__Task requirements__: Look through the entries below and count every line in which "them" appears; reply with the number only.

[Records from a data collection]
++++
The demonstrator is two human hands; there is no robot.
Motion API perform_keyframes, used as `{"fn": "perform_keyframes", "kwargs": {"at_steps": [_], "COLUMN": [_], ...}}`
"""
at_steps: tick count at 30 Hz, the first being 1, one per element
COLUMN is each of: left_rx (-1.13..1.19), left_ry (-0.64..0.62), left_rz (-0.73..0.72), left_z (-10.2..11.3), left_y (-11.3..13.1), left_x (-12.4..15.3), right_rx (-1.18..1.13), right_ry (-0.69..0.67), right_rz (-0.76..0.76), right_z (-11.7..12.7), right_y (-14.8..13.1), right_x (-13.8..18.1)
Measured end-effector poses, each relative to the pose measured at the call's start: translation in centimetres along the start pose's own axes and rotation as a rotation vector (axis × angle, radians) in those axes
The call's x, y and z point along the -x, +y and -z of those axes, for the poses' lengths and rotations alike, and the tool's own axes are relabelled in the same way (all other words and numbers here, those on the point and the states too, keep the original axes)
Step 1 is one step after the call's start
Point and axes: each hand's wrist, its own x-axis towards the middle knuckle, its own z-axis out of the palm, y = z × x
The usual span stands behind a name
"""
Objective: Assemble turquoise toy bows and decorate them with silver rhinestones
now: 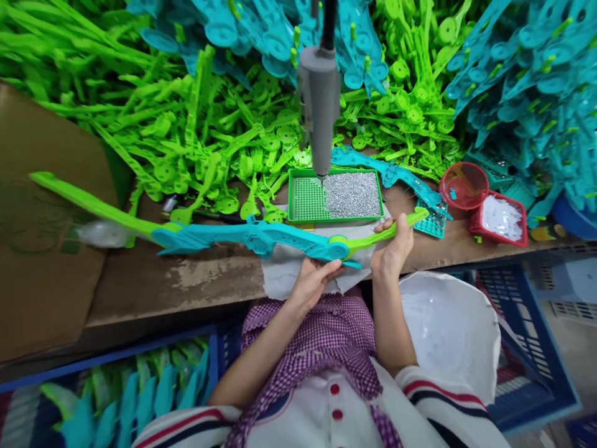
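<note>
A long plastic toy bow (219, 238), blue in the middle, lies across my view just above the table's front edge. One green limb (102, 211) sticks out far to the left; a second green limb (361, 242) joins the blue part at a round joint on the right. My left hand (311, 284) grips the blue part from below near that joint, thumb along its lower edge. Closed around the right green limb near its tip is my right hand (393, 250), its fingers partly behind the limb. A grey hanging screwdriver (321, 112) points down beyond the bow.
Behind the bow sits a green tray (298, 219) of small metal screws (357, 193). Green limbs (158, 124) and blue parts (527, 81) are heaped at the back. Red containers (476, 227) stand right, a cardboard box (41, 249) left. Blue crates (214, 358) flank me below.
</note>
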Motion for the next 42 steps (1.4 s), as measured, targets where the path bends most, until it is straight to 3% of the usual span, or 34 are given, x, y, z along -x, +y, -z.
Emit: {"fn": "perform_keyframes", "kwargs": {"at_steps": [7,11,13,16,18,21,24,26,29,31,33,39,42], "left_rx": [-0.086,-0.384,-0.684,-1.104,-1.361,-1.650,-1.671,-1.624,-1.539,-1.466,-1.402,-1.443,-1.510], "left_ry": [-0.058,-0.063,0.031,0.288,0.311,0.083,-0.046,-0.043,-0.025,-0.003,0.014,-0.089,-0.092], "left_rz": [0.039,-0.070,-0.334,-0.986,-1.156,-0.999,-0.892,-0.883,-0.872,-0.863,-0.857,-0.799,-0.836], "left_z": [0.2,2.6,4.3,6.2,6.5,6.3,6.6,7.5,9.5,10.6,11.3,12.4,13.5], "left_y": [-0.1,0.9,2.1,4.7,6.7,9.2,10.2,9.8,7.6,5.9,4.7,5.0,5.3], "left_x": [-1.4,1.1,3.4,5.7,5.4,3.0,1.1,1.1,2.0,2.4,2.6,3.3,3.8], "right_rx": [-0.050,-0.071,-0.080,-0.030,0.011,0.030,0.036,0.088,0.255,0.235,0.167,0.132,0.174], "right_ry": [0.144,0.180,0.202,0.216,0.193,0.146,0.109,0.088,0.053,-0.038,-0.086,0.111,0.100], "right_rz": [0.131,0.307,0.362,0.382,0.391,0.407,0.406,0.341,0.022,-0.210,-0.338,-0.407,-0.442], "right_z": [1.4,3.6,5.1,6.8,7.1,6.6,6.5,7.7,10.9,13.0,14.2,14.8,14.7], "right_y": [-0.9,-1.5,-1.3,-0.3,0.5,0.9,0.6,0.4,0.3,0.5,0.7,2.4,2.6], "right_x": [-0.9,-3.2,-4.0,-4.3,-4.4,-4.7,-5.1,-4.8,-3.7,-2.8,-2.3,-1.5,-0.6]}}
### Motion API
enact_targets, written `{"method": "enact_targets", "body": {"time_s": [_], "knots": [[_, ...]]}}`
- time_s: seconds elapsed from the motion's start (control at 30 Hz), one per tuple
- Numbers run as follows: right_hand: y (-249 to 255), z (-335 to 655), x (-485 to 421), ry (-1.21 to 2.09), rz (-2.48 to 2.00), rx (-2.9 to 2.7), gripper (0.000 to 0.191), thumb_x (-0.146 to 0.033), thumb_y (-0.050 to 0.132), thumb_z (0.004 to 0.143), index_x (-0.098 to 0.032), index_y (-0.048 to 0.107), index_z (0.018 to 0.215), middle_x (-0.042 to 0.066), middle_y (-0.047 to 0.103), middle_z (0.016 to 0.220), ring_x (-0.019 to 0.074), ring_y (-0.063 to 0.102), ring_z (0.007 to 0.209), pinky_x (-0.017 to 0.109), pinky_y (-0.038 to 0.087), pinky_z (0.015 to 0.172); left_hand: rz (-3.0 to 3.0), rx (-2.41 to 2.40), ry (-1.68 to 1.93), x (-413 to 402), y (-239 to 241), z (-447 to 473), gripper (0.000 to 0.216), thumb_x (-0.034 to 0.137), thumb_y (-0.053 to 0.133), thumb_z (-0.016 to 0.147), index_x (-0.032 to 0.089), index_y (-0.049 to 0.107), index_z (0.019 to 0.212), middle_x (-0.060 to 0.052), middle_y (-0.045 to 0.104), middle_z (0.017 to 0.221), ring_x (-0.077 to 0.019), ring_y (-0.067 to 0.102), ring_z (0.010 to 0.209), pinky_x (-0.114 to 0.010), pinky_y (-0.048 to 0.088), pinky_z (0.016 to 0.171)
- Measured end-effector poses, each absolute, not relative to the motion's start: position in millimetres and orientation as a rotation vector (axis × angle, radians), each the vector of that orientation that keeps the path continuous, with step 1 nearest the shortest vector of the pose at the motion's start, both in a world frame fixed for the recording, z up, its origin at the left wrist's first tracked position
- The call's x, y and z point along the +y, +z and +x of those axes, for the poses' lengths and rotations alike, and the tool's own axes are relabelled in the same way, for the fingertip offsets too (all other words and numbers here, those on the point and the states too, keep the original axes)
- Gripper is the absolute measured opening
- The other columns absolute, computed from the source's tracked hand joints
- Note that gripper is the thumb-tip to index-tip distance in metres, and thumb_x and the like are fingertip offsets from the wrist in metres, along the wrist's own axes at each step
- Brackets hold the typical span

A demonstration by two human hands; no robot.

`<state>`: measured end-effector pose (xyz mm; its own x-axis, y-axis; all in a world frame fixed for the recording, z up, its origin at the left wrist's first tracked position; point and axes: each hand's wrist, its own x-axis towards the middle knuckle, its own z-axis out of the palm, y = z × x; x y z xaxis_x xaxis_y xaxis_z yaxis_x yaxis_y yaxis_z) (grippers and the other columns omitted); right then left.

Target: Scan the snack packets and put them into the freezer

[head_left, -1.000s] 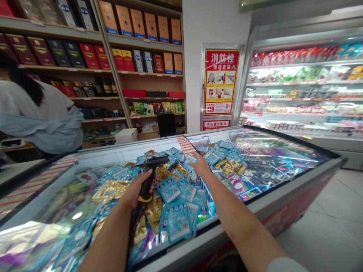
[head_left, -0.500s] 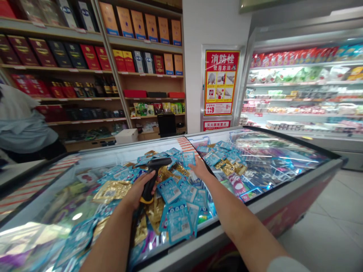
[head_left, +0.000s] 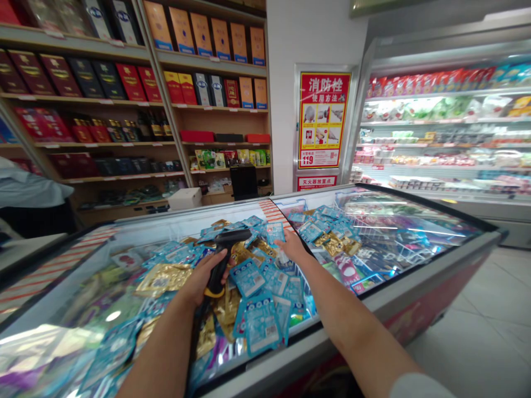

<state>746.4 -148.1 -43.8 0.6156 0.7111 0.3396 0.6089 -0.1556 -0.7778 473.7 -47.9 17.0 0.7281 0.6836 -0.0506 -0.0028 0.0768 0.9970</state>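
Note:
Wrapped around the handle of a black barcode scanner (head_left: 229,239) is my left hand (head_left: 209,275); the scanner's head points right. My right hand (head_left: 291,245) pinches the edge of a blue packet (head_left: 274,232) with a pale middle, to the right of the scanner. Below both hands, many blue packets (head_left: 262,326) and gold packets (head_left: 164,278) lie in a loose heap on the glass top of a chest freezer (head_left: 352,312). The scanner's cable runs down beside my left forearm.
More blue and gold packets (head_left: 332,224) lie on the freezer's right pane. Behind stand shelves of boxed goods (head_left: 201,33), a white box (head_left: 185,199) and a red fire-hydrant sign (head_left: 324,120). A lit refrigerated display (head_left: 448,124) is at right. Someone in a pale shirt (head_left: 31,188) is at far left.
The person at far left has shifted further left and lower. My hands, the scanner and the pinched packet have hardly moved.

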Motion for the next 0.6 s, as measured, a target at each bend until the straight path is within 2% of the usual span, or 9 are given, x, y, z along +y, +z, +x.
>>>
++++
__Result of the exercise__: 2